Молитва

Евгений Френкель
Сентябрь в Ростове, как август в Москве, тёплый, ясный, солнечный. Вот в такой ростовский, ясный, солнечный сентябрьский вечер город высыпал прогуляться по Пушкинскому бульвару, и мы с Лорой тоже. Гуляем по бульвару. Кругом перестройка и демократия. Вдруг группа из человек тридцати подростков под руководством взрослого молодого человека, выполняя его короткие команды, стала убивать двух мужчин плотного телосложения. Мы с Лорой мгновенно оказались в большой, тесной толпе наблюдателей этого процесса. Все были немы. Милиции нет и близко. Я подхватил Лору и мы, выбравшись из толпы ушли подальше, мне хотелось сказать, от греха, но это не к месту. На следующий день в газете было написано, что на Пушкинской произошли разборки между «лицами кавказской национальности», но я свидетельствую, что у всех «лиц кавказской национальности», и у их предводителя, и у жертв были совершенно славянские лица. От всего происшедшего на душе, и за мою трусость и малодушие было мерзко. А что я мог сделать? Только молиться? Но какая от молитвы польза?

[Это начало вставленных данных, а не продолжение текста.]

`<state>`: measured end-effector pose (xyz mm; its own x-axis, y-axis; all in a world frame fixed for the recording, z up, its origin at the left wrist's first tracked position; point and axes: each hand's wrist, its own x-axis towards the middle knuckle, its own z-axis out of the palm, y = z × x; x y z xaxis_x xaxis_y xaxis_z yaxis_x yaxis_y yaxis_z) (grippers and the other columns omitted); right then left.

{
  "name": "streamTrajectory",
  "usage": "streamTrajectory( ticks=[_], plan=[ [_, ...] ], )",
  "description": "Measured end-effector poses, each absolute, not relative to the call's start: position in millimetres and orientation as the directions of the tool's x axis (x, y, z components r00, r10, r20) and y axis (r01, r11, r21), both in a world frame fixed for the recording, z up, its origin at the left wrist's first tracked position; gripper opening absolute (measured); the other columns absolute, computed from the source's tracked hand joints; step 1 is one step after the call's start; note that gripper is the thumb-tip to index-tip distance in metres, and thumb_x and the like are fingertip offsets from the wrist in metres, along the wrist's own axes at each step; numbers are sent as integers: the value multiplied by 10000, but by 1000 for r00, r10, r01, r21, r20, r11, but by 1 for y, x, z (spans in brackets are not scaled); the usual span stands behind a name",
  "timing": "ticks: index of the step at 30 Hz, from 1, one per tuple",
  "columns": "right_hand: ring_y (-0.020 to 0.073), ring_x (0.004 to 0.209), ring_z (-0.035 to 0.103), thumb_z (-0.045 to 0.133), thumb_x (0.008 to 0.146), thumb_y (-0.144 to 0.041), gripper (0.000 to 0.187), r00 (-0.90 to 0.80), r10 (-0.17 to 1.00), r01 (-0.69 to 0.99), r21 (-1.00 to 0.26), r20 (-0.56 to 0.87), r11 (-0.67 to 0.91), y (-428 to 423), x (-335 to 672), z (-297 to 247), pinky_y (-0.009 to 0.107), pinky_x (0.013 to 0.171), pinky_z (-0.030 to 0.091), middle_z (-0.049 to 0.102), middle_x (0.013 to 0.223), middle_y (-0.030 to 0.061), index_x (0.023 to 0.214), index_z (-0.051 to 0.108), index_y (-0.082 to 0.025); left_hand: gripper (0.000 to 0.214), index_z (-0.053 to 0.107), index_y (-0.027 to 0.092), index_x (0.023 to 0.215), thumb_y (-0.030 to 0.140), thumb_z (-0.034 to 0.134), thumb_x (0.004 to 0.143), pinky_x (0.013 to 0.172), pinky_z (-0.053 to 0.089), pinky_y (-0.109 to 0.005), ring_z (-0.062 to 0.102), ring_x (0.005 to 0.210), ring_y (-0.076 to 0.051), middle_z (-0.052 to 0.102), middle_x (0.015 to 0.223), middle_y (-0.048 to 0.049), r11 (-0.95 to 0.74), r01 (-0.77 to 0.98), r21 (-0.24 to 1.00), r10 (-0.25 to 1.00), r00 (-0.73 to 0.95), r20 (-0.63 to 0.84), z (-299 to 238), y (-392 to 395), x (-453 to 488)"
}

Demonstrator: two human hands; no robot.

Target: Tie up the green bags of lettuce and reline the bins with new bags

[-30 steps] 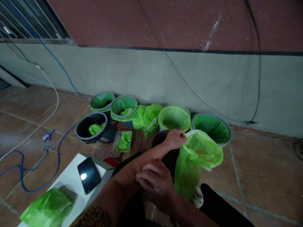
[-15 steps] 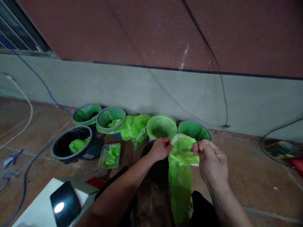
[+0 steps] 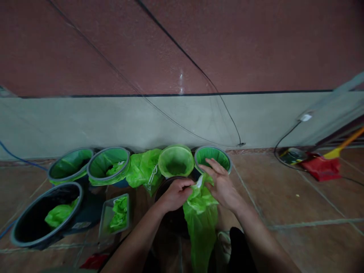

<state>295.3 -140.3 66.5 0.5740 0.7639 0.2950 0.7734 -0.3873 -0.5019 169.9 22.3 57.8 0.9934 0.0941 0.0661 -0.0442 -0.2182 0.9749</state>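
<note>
Green plastic bag seen from the head, hanging near centre over a dark bin; mouth pinched in left hand, grip clenched; right hand flat against bag's top right, grip released, fingers spread.

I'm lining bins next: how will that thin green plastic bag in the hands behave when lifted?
Probably floppy: the thin green plastic bag hangs limp and crumpled below the left hand, which pinches its top. Likely very light, since that pinch alone seems to carry it. The smooth film may slip.
</note>
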Motion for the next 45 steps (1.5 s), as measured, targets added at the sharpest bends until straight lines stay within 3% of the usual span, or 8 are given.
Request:
streamTrajectory(
  ticks=[5,10,18,28,34,38,42,45],
  plan=[
    [234,980,722,506,855,-123,311,626,726,737,-522,285,-430,-142,298,73,569,1105,390,784,1003,38,1000,750,-248,154,657,170,745,192,524,821,642,406,-219,529,685,-116,603,726,21,-308,-37,951,87,994,67,62,24,166],
    [192,685,722,541,866,-244,241,708,618,655,-644,341,-396,-148,296,85,289,657,537,785,820,35,946,766,-209,157,656,195,737,90,539,723,612,392,-229,537,634,-120,606,692,22,-646,115,755,326,936,136,52,31,169],
    [170,548,666,577,873,-424,323,798,396,600,-662,455,-449,-162,298,84,257,538,484,782,776,44,961,788,-196,163,664,212,831,190,504,847,726,444,-284,644,787,-185,689,889,-45,-771,482,417,603,764,231,55,55,165],
    [280,869,740,551,864,-537,444,893,246,449,-716,376,-534,-178,318,81,336,735,546,789,977,107,1003,780,-183,40,595,208,747,188,561,755,648,432,-264,586,609,-146,617,639,32,-534,380,755,771,584,252,52,86,161],
    [293,904,729,518,870,-491,430,912,349,393,-713,218,-581,-191,342,64,372,768,555,780,997,118,1033,760,-175,99,510,211,618,248,585,670,591,381,-240,472,565,-112,489,567,69,-205,85,975,867,477,140,53,94,164],
    [298,923,729,585,802,-370,480,883,470,355,-651,-4,-671,-191,346,60,405,787,575,765,1015,131,1230,677,-174,148,542,198,687,248,666,624,569,353,-208,450,573,-86,504,609,80,20,-59,998,806,591,19,62,87,163],
    [304,1354,502,678,764,-360,700,721,657,609,-652,219,-452,-171,315,76,476,1101,435,536,1458,138,1425,502,-216,190,628,181,766,241,741,626,613,387,-210,506,629,-92,584,682,59,57,-23,998,575,818,-14,71,67,162],
    [267,1330,520,675,818,-396,676,547,817,619,-746,183,-247,-151,288,87,453,1090,443,550,1441,109,1443,469,-244,271,684,172,848,275,809,631,664,417,-223,553,691,-109,645,766,31,89,17,996,341,939,-46,73,50,162]
  ],
)
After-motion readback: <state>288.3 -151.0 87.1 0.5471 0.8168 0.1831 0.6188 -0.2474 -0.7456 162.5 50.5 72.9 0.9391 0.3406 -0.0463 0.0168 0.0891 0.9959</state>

Спустя пару недель я спешил на работу в изостудию: там дети, родители, опаздывать нельзя. Приехал на остановку «5-я линия» на 1-й Советской. Я не писатель. У писателя должны быть эрудиция, большой словарный запас, владение тайнами мастерства и цепкая память. А я не помню даже по какой – по шестой или по восьмой линии я пошёл на работу. Я не смогу дать свидетельские показания. Помню только, что на углу 1-й Советской и этой самой линии, на левой её стороне, стояла группа любопытствующих, человек 8 – 10, среди них один мой знакомый.

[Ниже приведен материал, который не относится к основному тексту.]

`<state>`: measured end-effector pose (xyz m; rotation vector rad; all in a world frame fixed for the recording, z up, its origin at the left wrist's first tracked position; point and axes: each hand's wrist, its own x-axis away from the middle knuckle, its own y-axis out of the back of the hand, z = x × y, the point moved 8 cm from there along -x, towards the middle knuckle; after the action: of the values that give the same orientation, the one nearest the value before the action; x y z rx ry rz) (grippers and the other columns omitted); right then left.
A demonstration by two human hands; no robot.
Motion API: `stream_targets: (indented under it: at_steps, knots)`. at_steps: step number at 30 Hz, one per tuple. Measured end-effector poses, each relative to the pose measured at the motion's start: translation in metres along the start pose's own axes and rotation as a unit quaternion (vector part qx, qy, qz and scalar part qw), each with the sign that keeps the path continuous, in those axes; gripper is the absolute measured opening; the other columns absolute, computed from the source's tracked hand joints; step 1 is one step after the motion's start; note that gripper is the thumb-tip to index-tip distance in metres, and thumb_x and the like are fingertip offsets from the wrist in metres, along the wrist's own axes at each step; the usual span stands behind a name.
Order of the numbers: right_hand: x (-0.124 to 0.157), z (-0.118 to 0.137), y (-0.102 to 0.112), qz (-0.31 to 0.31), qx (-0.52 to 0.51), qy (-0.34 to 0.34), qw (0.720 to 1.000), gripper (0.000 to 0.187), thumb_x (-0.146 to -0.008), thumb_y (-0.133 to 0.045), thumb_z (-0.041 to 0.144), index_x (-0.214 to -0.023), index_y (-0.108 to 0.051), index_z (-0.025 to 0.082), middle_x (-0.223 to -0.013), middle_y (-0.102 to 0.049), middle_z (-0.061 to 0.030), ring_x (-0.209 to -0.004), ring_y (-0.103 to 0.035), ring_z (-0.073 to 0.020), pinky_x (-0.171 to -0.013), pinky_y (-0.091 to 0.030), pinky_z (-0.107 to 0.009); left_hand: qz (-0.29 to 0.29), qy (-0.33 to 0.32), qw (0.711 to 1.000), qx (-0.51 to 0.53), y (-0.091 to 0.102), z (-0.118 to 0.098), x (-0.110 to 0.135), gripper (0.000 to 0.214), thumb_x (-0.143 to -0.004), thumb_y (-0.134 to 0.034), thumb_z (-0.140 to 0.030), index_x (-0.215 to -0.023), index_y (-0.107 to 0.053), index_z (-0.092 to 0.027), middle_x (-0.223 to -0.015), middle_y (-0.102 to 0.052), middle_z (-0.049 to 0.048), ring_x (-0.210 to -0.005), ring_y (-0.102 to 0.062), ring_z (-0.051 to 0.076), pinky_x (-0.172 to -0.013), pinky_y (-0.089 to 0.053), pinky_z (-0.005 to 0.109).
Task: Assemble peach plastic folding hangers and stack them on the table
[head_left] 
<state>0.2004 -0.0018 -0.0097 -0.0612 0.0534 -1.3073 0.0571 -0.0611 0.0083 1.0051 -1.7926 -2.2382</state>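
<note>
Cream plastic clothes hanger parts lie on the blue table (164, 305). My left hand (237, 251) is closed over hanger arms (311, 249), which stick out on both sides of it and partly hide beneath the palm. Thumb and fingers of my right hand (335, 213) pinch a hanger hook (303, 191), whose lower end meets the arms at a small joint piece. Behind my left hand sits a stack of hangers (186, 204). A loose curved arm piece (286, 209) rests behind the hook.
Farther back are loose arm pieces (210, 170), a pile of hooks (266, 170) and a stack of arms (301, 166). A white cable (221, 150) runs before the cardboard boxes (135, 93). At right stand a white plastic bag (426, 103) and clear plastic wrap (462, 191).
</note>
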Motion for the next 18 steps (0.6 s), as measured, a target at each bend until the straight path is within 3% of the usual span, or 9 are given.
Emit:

Перед группой метрах в пятидесяти, тоже с левой стороны линии один за другим два легковых автомобиля, около которых женщина кричала «Убивают!». Мне надо было переходить на правую сторону. Я перешёл. В голове засияла, известная мне с детства благоразумная мысль: «Сами пили, сами расхлёбывайтесь». Я спешу на работу: там родители, дети. Прохожу по правой стороне улицы мимо и тут шепчу: «Господи, помоги!».

Затем, как лунатик, перехожу на левую сторону, подхожу к заднему из автомобилей, на переднем сидении которого поперёк салона лежат два плотных борющихся мужчины: «побеждённый» на спине, «победитель» сверху, лбами ко мне. Головы у них крупные и лбы мощные. Верхний, очевидно, ударил своим лбом нижнего в лицо, и у того кровь. Я с дурацкими словами «Что ж это вы делаете?» хватаю верхнего за плечи и тащу из машины. Вместе с верхним сползает на тротуар лицом вверх нижний. Я увидел, что оба мужчины к этому времени уже не хотели драться и словно бы поджидали меня, чтобы я разборонил их. Я поставил нижнего по свою левую руку, а верхнего по правую. Противники переругивались. Я героически нежно сдерживал их. Правосторонний, ругаясь, сел в автмобиль и уехал. Левосторонний что-то мне объяснял, а потом неожиданно проговорил: «А я слыхал, как вы сказали «Господи, помоги!»». Но я был на правой стороне улицы и говорил шёпотом! Подошёл знакомый из группы любопытствующих: «Я тебя зауважал».

Я не достоин уважения. Я тот, который шёл мимо и спешил на работу, «ибо знаю, что не живет во мне, то есть в плоти моей, доброе; потому что желание добра есть во мне, но чтобы сделать оное, того не нахожу. Доброго, которого хочу, не делаю, а злое, которого не хочу, делаю» (Рим.7;18,19). Я не достоин уважения. Достоин Тот, Кто воспринял плоть и кровь (Евр.2;14,15) «дабы смертью лишить силы имеющего державу смерти, то есть диавола, и избавить тех, которые от страха смерти через всю жизнь были подвержены рабству», достоин Тот, Который есть любовь, любовь совершенная, любовь, которая изгоняет страх (1Ин.4;8,18).

Я поспешил в изостудию, пришёл вовремя и никуда не опоздал.